**Task requirements**
Examine each line of the listing below. Copy those in which the string "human" appears.

**Material supplied**
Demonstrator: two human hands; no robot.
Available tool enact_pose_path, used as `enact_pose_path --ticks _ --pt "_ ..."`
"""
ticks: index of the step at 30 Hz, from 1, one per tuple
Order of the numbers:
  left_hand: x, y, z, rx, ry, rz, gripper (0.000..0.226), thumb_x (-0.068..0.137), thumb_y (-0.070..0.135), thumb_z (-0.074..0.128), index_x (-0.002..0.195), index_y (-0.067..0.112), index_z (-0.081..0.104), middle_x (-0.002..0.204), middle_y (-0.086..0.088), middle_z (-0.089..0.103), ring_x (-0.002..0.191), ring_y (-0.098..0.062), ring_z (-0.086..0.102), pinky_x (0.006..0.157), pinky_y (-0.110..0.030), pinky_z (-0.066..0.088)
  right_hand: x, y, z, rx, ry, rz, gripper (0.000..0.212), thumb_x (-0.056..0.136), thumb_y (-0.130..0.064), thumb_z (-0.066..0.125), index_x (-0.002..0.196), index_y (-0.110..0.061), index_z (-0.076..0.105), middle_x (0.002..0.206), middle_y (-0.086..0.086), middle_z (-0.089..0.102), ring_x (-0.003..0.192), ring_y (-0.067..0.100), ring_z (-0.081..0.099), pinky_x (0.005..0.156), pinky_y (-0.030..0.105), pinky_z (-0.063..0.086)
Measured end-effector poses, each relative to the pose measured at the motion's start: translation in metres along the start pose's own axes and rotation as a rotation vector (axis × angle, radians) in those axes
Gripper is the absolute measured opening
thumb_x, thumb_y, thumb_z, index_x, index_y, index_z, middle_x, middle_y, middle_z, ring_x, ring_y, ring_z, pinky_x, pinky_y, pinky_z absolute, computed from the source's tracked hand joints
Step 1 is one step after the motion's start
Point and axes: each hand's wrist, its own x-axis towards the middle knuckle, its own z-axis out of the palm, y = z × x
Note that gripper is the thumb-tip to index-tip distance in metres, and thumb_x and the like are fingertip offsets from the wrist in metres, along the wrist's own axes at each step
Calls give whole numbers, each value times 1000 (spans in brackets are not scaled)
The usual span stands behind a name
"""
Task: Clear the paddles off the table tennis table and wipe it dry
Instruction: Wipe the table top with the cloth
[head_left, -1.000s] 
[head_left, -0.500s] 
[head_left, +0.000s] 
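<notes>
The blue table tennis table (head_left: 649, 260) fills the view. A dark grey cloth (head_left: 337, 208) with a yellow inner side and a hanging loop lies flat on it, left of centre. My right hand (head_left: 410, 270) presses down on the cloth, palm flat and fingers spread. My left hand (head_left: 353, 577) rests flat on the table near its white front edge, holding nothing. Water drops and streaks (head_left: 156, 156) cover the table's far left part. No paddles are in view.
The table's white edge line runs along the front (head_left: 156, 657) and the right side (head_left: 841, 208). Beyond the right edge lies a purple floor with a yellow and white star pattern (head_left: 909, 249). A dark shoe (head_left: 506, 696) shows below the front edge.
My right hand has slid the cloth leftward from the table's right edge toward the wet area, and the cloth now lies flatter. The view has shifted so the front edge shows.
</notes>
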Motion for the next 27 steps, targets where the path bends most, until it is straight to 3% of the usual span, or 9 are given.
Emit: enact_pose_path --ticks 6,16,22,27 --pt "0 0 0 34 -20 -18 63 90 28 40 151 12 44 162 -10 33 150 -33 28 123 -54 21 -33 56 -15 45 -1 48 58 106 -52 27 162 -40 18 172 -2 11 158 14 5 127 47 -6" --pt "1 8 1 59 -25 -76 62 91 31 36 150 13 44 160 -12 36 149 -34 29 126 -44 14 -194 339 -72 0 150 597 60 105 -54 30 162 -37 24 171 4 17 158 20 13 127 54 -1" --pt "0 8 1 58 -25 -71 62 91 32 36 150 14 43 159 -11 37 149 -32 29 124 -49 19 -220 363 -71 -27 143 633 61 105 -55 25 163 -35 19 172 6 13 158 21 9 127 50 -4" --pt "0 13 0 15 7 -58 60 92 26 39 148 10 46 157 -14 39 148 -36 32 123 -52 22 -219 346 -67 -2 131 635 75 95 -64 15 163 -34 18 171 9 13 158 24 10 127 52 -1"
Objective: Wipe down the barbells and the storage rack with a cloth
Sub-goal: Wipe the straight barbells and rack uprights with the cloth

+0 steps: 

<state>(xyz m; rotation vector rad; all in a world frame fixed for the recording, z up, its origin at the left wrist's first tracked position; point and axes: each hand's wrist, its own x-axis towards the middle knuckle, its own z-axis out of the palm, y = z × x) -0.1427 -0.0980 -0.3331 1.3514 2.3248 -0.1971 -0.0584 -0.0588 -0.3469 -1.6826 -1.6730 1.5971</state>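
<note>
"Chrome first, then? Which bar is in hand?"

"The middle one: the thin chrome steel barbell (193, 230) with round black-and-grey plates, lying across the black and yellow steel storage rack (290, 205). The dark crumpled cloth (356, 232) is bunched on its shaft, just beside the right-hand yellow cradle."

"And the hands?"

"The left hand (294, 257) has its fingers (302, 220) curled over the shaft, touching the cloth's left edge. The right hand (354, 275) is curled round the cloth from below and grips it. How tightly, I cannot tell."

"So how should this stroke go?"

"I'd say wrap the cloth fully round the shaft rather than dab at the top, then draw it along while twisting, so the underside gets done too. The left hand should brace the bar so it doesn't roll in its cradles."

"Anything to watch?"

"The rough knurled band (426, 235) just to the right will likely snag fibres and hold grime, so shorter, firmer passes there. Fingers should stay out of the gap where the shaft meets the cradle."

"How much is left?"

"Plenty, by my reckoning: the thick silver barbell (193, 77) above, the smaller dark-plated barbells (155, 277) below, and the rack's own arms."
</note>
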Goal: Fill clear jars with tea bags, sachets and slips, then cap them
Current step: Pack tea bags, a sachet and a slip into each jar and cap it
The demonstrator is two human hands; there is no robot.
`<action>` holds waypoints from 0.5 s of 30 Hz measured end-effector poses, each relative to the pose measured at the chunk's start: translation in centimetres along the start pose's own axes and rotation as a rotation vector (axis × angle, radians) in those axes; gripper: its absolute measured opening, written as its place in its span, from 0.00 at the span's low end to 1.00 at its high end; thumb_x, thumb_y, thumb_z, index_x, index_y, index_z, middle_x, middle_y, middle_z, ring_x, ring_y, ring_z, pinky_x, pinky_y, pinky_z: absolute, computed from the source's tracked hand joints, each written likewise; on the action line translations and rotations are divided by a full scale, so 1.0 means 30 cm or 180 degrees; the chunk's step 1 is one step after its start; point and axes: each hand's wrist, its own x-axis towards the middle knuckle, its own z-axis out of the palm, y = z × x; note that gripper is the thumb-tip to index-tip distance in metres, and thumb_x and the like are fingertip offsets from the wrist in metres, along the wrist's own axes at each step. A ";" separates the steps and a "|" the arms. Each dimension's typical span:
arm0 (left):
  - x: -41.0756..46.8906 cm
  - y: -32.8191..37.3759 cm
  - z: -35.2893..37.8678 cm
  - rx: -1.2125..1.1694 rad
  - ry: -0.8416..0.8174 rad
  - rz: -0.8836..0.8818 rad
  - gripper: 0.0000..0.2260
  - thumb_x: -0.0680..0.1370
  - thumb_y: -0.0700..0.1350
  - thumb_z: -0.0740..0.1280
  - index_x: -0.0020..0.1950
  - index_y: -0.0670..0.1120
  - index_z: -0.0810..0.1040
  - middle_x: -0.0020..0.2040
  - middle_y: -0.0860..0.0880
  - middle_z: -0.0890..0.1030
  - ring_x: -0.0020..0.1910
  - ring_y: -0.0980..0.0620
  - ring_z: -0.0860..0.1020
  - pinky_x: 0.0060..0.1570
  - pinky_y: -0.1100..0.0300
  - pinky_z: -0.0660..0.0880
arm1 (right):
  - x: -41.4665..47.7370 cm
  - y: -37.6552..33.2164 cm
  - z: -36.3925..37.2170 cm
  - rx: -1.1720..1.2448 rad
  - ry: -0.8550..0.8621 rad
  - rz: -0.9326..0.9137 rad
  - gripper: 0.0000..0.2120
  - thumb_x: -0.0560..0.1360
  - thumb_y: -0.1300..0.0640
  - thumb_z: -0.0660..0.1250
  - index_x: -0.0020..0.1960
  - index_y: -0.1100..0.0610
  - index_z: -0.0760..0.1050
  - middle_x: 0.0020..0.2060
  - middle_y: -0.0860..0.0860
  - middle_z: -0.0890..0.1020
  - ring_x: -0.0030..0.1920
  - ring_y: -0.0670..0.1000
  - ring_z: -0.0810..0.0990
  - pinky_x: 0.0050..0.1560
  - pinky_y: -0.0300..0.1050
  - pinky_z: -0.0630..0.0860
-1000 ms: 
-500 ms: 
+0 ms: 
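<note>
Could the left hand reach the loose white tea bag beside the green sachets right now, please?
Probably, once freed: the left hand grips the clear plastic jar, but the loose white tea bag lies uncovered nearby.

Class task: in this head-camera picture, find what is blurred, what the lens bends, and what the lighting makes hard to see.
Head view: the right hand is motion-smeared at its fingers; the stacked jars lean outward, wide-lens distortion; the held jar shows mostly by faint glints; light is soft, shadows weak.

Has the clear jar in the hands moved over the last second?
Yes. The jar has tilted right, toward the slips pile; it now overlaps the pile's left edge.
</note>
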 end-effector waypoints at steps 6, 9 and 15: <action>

**Finished exercise**
Demonstrator: two human hands; no robot.
The demonstrator is two human hands; there is no robot.

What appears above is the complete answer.